Recobrei finalmente a vida, e quando me achei com forças para empreender viagens, pensei em rever o objeto de minha terna afeição, e não obstante não ter carta de meu pai, que me chamasse a receber a recompensa de meu sacrifício, dispus-me para a partida.

Mas... Deus eterno! Como são ocultos os teus juízos! Uma ordem muito positiva do governo obrigou-me a renunciar ao meu projeto, e tive de dirigir-me à comarca de ***, onde ia incumbido de uma comissão espinhosa e honrosa.

Enfraquecido pelos sofrimentos, contrariado, quase que desesperado, empreendi essa viagem, que fiz com tanta rapidez quanta me permitiram minhas forças, e alguns dias depois estava de volta. Levava no coração a imagem desse anjo idolatrado; mas uma mágoa estranha anuviava-me o coração, e eu não podia compreendê-la, e o absoluto e tétrico silêncio desse espaço, que percorria, mais aumentava esse sentir vago de indefinível melancolia.

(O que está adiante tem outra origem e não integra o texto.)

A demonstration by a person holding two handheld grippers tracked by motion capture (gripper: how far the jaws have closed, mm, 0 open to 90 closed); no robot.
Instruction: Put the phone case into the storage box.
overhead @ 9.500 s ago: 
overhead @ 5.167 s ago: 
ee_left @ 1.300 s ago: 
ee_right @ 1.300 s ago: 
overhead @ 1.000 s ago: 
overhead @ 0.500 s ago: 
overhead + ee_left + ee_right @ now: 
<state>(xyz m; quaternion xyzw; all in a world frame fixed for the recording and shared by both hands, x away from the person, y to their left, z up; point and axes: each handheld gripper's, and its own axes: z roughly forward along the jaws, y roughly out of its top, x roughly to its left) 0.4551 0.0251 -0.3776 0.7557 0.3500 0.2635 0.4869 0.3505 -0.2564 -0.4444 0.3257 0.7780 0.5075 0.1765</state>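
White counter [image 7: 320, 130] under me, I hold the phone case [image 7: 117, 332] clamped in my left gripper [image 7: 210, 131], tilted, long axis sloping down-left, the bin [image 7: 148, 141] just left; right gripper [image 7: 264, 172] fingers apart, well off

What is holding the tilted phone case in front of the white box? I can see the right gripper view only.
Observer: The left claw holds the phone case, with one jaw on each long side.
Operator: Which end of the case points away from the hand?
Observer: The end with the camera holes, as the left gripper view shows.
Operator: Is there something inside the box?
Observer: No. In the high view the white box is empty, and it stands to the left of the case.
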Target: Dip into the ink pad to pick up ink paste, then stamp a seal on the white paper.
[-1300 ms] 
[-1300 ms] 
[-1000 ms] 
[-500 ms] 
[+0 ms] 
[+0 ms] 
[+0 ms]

E dei de rédeas ao animal com loucura e sem parar, porque sentia a necessidade do movimento; mas depois a aflição sempre crescente trazia-me o abatimento, e eu deixava o cavalo andar como lhe parecia.

O coração pressagiava males e não tinha energia para desvanecê-los...

Concluída essa penosa tarefa, ao entrar em minha casa encontrei uma carta, cuja letra era trêmula e mal traçada, cuja data era ainda anterior à minha enfermidade. Oh! Deus meu! Gelou-se-me de dor o sangue – essa carta era de minha mãe! Escrevera-a às portas da Eternidade, e cada uma de suas palavras era um queixume desanimado de dolorosa angústia. Não havia aí uma palavra que acusasse meu pai; mas compreendi logo que ele lhe cavara a sepultura.

Adelaide! Minha pobre mãe não me falava dela...

E após essa, li sucessivamente uma carta de meu pai, e outras de alguns amigos – minha desditosa mãe cessara de existir!...

Ah! Essa dor foi profunda, e tão aguda, que recaí e por muitos dias ignorei o que se passava em derredor de mim. Recuperei a saúde, alentado por meu amor. Adelaide estava no coração, e agora mais do que nunca seus afetos eram necessários a minha alma.